Gardening log for 29-30 December

Gardening for me is like searching the internet—I get distracted easily and next thing I know, I’m down the rabbit hole. Take today, for example. Got out about 1:00 to enjoy the 60°F weather, with plans to plant some more trees and shrubs. I took the tiny sourwood to the woods along the driveway to find a spot. I saw an evergreen shrub with dark berries, and the Plant Identification group on Facebook confirmed my suspicions: Ligustrum, or privet. I had a couple of these from previous owners and they had spread. The originals were cut down last year. So of course, I had to cut this down first.

29 December

It had a fairly thick trunk, about 4 inches and maybe 12 feet tall. I got my Katana Boy and a bucket for those berries, and set to work. Once it’s down, I looked again for a spot for my seedling, and saw a Ligustrum sapling. Then I suddenly saw all of them, running  down the hill to the stream. I might as well pull them now, since they stand out in winter and the ground is soft.

When I reached the creek after pulling up 20 or more seedlings, I saw a survey flag on the ground. Various surveys were made a couple of years ago to map out the streams in this area, and the flags are now falling off—why aren’t they required to remove these unsightly things after the survey is complete?

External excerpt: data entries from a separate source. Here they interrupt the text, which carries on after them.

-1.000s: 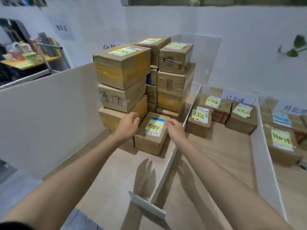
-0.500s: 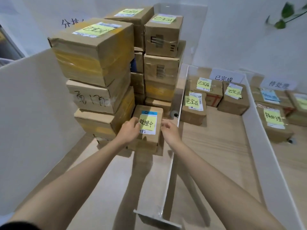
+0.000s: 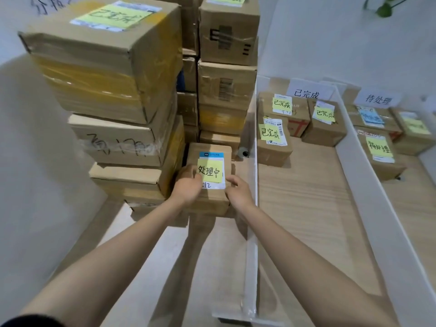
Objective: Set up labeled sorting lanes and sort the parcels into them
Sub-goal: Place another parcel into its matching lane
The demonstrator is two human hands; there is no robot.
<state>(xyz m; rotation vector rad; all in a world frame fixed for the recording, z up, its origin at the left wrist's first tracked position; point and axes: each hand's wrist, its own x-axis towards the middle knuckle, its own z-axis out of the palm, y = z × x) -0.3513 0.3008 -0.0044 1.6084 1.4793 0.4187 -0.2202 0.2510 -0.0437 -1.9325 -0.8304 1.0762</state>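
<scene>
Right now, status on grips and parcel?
Left grip, right grip hold small brown cardboard parcel with yellow note. Stacked cardboard boxes tight left, white divider right.

a: what sort of place?
b: a parcel sorting room: stacked cardboard parcels (image 3: 106,67), white dividers (image 3: 251,232) forming lanes (paper signs (image 3: 306,93) at the back), yellow notes (image 3: 269,132) on boxes.

non-task items noted: green plant leaves (image 3: 387,7) enter at the upper right corner against a plain white wall (image 3: 330,43), a pale wood-grain surface (image 3: 306,197) runs beneath, and a small grey cylinder (image 3: 244,152) lies on its side, dark end facing the camera.
</scene>
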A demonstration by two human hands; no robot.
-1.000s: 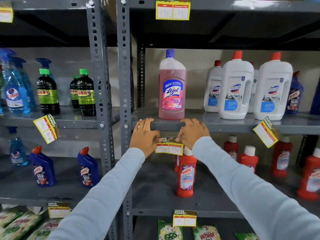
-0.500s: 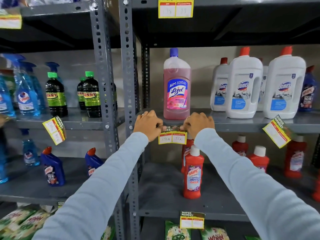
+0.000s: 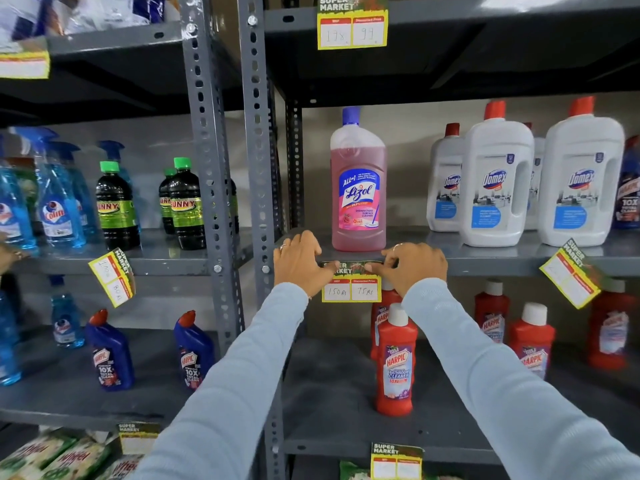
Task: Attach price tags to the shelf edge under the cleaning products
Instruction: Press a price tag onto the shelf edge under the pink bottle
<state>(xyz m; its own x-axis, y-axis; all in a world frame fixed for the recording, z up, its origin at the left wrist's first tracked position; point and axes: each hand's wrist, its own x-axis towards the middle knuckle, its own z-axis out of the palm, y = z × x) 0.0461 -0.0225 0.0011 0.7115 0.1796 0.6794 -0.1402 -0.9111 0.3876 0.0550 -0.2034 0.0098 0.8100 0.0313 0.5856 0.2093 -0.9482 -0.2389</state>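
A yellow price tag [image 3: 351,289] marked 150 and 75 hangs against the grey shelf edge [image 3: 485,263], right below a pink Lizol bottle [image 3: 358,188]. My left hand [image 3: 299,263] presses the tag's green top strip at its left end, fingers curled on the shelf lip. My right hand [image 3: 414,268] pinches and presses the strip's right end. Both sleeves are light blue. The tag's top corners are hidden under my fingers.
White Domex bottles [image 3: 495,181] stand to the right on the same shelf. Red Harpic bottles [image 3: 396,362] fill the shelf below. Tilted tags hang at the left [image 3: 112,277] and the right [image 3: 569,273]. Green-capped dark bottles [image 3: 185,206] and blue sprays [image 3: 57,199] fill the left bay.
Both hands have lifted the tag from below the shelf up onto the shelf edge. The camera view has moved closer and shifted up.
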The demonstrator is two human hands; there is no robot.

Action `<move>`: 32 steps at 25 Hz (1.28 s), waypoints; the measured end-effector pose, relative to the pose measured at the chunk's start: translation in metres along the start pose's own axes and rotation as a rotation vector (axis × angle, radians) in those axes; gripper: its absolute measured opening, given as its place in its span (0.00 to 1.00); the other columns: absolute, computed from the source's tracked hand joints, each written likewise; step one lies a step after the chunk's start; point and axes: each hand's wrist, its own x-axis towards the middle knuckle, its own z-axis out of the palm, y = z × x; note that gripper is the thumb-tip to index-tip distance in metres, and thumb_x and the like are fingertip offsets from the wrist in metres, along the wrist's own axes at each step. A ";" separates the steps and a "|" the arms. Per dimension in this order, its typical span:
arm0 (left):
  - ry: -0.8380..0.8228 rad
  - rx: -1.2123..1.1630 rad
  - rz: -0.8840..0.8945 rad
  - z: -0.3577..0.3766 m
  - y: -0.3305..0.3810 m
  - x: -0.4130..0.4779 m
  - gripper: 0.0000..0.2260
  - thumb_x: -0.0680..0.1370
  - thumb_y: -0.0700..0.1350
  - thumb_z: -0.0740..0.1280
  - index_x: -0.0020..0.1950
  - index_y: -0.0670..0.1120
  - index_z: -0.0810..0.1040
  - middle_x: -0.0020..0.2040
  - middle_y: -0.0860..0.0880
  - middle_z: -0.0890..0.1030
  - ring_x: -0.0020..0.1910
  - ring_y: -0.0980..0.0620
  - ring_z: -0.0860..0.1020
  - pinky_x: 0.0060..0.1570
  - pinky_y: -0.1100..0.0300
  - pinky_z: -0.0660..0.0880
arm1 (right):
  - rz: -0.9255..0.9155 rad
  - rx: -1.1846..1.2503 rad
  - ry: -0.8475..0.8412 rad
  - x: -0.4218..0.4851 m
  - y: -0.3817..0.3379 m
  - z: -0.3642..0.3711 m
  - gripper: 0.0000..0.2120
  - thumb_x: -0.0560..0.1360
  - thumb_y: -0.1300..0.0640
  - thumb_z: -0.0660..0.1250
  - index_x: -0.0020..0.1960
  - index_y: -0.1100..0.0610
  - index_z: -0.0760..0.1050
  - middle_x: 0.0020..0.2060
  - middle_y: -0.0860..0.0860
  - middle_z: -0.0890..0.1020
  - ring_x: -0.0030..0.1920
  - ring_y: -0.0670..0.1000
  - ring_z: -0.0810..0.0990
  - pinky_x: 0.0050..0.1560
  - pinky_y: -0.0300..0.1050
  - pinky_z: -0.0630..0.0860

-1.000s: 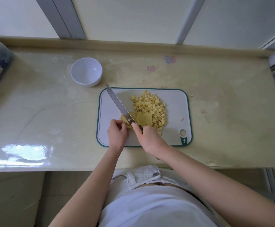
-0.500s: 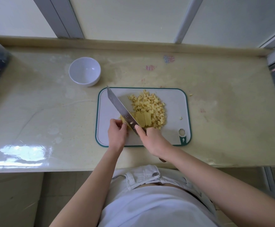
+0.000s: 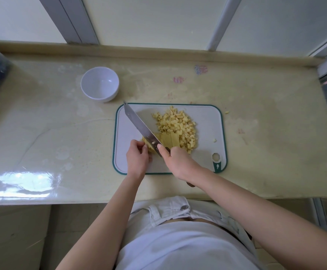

Off I go down the creek, picking up flags, an old beer bottle, a bleach bottle, and a ceramic coffee mug. Oh, and pulling up Ligustrum and Nandina seedlings. I noted that an entire set of tires and their wheels are in the stream; I’ll need help to pull those out.

A friend dropped by to take a couple of Christmas ferns, and we chatted about my daughter’s upcoming wedding, her family’s holiday doings, and neighborhood gossip. It’s now 4:00.

I finally dug a hole for the sourwood, only to decide that this spot must have been a parking area in the past, to judge by the gravel I find. Taking a cue from the original Ligustrum, I eventually get the little tree snug in the ground near that stump.

30 December

On Sunday, a dog walk in the woods has me horrified at the amount of Ligustrum. And much of what I had hoped was deciduous holly along my little ephemeral creek reveals itself to be—you guessed it—Ligustrum. I decided my work today was to clear the creek.

After two hours, I had cleared all but one huge shrub and a few smaller ones near the driveway, using my trusty Pocket Boy knife and Corona soft-grip pruners.

Ligustrum removed from the creek bed; this doesn't count the dozens of seedlings that I pulled up and tossed on the hill.
Ligustrum removed from the creek bed; this doesn’t count the dozens of seedlings that I pulled up and tossed on the hill.
tools
My trusty tools

Yes, I move slow and I’m using hand tools, so I’ll have to go back tomorrow to finish. But who needs cross-fit with this work? LOL. Seriously though, natives like this cranefly orchid (Tipularia discolor) are why I want to remove these invasives.

Cranefly orchid (Tipularia discolor) in late December
Cranefly orchid (Tipularia discolor) in late December

I did manage to plant an elderberry bush (‘Eridu’) that I started last year, west of the crepe myrtle near the stream.